I wouldn't mind giving it a go. I can start off with a drum skeleton.

Since we all live so far away from each other, hadrian's arsedness prolly wouldn't be a problem..


----------



## jaxxster (Apr 5, 2007)

i can play bass/guitar


----------



## Linkiboy (Apr 5, 2007)

I can... play violin. And the keyboard, kind of.


----------



## Veho (Apr 5, 2007)

I can play the Daxophone. And the Theremin (Google is your friend). And a weird kind of PS/2-QWERTY-keyboard-to-sound adapter thingy (a kind of synthesizer with a QWERTY keyboard as the, um, keyboard). 

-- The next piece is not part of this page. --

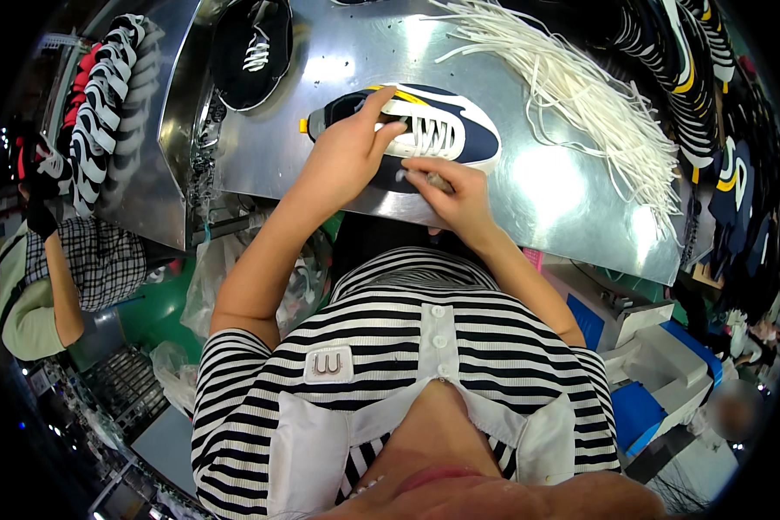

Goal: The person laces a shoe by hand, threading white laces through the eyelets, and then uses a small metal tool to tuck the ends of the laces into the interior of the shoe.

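Observation:
A navy, white and yellow shoe upper (pixel 478 130) lies on its side on the metal table in front of me, toe toward the right. White lace (pixel 435 134) crosses its eyelet part in several rows. My left hand (pixel 348 149) grips the upper near the collar, the index finger reaching over the top and the thumb at the tongue. My right hand (pixel 459 195) is closed just below the lacing, near the upper's lower edge. Between its fingers shows a short beige, rod-like tool handle (pixel 439 182); its tip is too small to make out.
A large bundle of white laces (pixel 572 95) spreads over the table at the right. A black laced shoe (pixel 251 56) lies at the upper left. Stacked uppers (pixel 667 69) line the far right. Beyond the left rim, a row of shoes (pixel 104 113) stands near another person's arm (pixel 61 286).

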`<action>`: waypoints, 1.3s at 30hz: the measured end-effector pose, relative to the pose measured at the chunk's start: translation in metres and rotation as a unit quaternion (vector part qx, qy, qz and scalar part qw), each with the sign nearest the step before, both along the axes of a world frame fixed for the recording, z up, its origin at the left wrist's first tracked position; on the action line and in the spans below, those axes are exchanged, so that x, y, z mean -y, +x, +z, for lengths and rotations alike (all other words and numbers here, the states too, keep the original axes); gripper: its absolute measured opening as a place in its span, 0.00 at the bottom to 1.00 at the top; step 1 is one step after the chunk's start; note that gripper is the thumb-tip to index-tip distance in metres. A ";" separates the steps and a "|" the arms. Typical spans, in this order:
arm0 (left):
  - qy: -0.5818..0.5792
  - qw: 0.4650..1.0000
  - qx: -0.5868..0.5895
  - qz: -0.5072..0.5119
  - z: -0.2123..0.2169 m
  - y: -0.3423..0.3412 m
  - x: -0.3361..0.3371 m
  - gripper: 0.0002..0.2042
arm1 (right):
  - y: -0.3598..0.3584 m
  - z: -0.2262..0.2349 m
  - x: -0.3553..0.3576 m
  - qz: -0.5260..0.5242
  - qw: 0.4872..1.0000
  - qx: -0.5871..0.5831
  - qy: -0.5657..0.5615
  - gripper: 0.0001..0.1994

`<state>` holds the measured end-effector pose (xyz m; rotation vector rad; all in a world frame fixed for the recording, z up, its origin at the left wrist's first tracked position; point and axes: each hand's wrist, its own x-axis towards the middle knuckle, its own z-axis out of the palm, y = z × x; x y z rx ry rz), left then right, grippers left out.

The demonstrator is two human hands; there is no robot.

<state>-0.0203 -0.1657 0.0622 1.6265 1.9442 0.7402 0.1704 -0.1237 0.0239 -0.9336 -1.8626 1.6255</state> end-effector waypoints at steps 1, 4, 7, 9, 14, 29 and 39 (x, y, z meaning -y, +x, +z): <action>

Why? Because "regular" instruments take time to learn.


----------



## Opium (Apr 5, 2007)

I can play Acoustic Guitar


----------



## Issac (Apr 5, 2007)

Yaaaaay.... it's going somewhere....
I'd do... guitar... as everyone else... I can also do some sand-egg-thingy 
	

	
	
		
		

		
		
	


	




aaaand maybe some tambourine


----------



## - Wrath of God - (Apr 5, 2007)

I can play keyboard and piano


----------



## Deleted User (Apr 5, 2007)

QUOTE(mthrnite @ Apr 5 2007 said:


> As someone mentioned in another post.. Audacity is free, and cross-platform.
> We can start with a click track, lay down a rhythm bed of drum&bass, let the guitarist & keyboardist have it, then vocals after that.
> Or really as long as there's a click on a separate track, anybody can start.
> 
> ...


Sounds promising mthr! And since audacity runs on every OS there's no excuse. 
	

	
	
		
		

		
		
	


	




But we need a plan/concept first, before we start (who plays which instrument, which song and so on). Otherwise everybody would be just freestyling around. And, actually, I'll have to admit that I can't read notes, only tabs. 
	

	
	
		
		

		
		
	


	




So, any ideas for our first song? Some indie/alternative/rock'n roll cover version just to see how things turn out?!


----------



## Mehdi (Apr 5, 2007)

I can do vocals


----------



## Psyfira (Apr 5, 2007)

I can play the Kazoo!!! 
	

	
	
		
		

		
		
	


	




Although I don't actually have a kazoo anymore... wait, why don't I have a kazoo? They're awesome! *makes note to buy a Kazoo next time she's near the Early Learning Centre*

(I'm joking of course, I think you guys'll make an awesome band 
	

	
	
		
		

		
		
	


	




)


----------



## mthrnite (Apr 5, 2007)

I'll make a basic drum track, very basic, that'll stretch to a 2.5 minute song, with verses, choruses and a bridge or so.
I'm "kidfull" this week so time is spotty, if someone beats me to it that's fine. It's not like we can't do more than one song.
If we start simple, we can more easily see if it'll work, then complex it up on the next tune, etc...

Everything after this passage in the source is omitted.